Çözüldü Felsefe Öğrenmek, Yapmak İslam'a Uygun mu?

D Çevrimdışı

Dostane

Üye
İslam-TR Üyesi
Selamun Aleyküm abilerim kardeşlerim. Ben cahiliye zamanımdan kalma hevesimle felsefeye antik yunan tarihine gibi meraklarım mevcut. Bunlar da ilim sayılır mı bunları öğrenmek düşünmek caiz midir ne dersiniz ?
Bir konu kavrama felsefi yol ile düşünmek sizce nasıl bakılmalı?
 
Abdulmuizz Fida Çevrimdışı

Abdulmuizz Fida

فَاسْتَقِمْ كَمَا أُمِرْتَ
Admin
Âleykum selam we rahmetullah;

Felsefe'nin İslam'a Göre Hükmü

Hocalar hocası Celaleddin es-Suyutî, mantık ilmi gibi felsefe ilminin de öğrenilmesinin haram olduğunu söylüyor. Çünkü bu hususta selef âlimleri ile, sonradan gelen güvenilir müfessirlerin ekserisinin icmaı vardır. Bu konuda açıklama yapanlar arasında Îbn-i Salâh, Nevevî ve benzeri sayısız âlimler vardır. Ben ise, felsefe ve mantık ilminin haram olduğu hususunda bir kitab yazdım. Kitabda felsefenin terk edilmesi hususunda muctehidlerin ileri sürdükleri delilleri zikrettim. Hanefî muctehidlerinden Siracuddin el-Kazvinî, felsefenin haram olduğu hususunda telif ettiği bir kitabda zikrettiğine göre, İmam Gazali de “Muntekâ” adlı kitabının baş tarafında önceleri felsefeyi medhetmiş fakat, sonradan felsefenin haram olduğu görüşüne dönmüştür.

Bizim mezhebimizden Selef inancında olanlarla Malikîlerden İbn-i Ruşd, felsefe ilmi ile meşgul olanın rivayetinin kabul edilmeyeceğine hükmetmişlerdir.

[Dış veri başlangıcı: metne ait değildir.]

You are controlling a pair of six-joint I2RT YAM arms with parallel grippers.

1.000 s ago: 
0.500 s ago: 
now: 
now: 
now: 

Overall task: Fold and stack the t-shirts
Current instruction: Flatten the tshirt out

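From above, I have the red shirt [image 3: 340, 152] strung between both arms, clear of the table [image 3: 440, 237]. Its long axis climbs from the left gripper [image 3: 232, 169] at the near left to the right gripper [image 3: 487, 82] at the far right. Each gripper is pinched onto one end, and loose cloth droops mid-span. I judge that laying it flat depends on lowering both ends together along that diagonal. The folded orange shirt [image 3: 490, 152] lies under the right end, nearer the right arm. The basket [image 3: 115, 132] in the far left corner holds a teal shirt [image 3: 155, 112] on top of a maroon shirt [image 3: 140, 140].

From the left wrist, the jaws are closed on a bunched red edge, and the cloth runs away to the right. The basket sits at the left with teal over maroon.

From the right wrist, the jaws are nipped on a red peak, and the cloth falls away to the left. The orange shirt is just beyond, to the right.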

İmam Gazali “Îhyâul-Ulûm” adlı kitabında bu konuyu açıklayarak şöyle demiştir:
“Eğer cedel ilmî ile kelâm ilmî, astronomi ilmi gibi kötü müdür, yoksa mubah mıdır, yahud sorarsan, bunun cevabı şudur: Bilmiş ol ki insanlar bu konu etrafında aşırı düşünmüşler ve bu hususta israfa dalmışlardır. Felsefe ilmi bidattir diyen vardır, haramdır diyen vardır; şubhesiz bir kulun Allah'ına şirkten başka bütün günahları ile kavuşması, onun için Allah'a kelâm ilmi ile kavuşmasından daha hayırlıdır. Kelâm ilmi için farzdır, diyen vardır; ya farz-ı kifaye, yahud farz-ı ayndır. Bu ilmi elde etmek ibadetlerin en faziletlisi, Allah'a yaklaştıran amellerin en mükemmelidir, şeklinde düşünenler de vardır. Çünkü kelâm ilmî tevhid ilminin gerçekleşmesine yardımcıdır, Allah'ın dinini öğrenmek ve muhafaza etmek isteyenlerin kuvvetli yardımcısıdır.”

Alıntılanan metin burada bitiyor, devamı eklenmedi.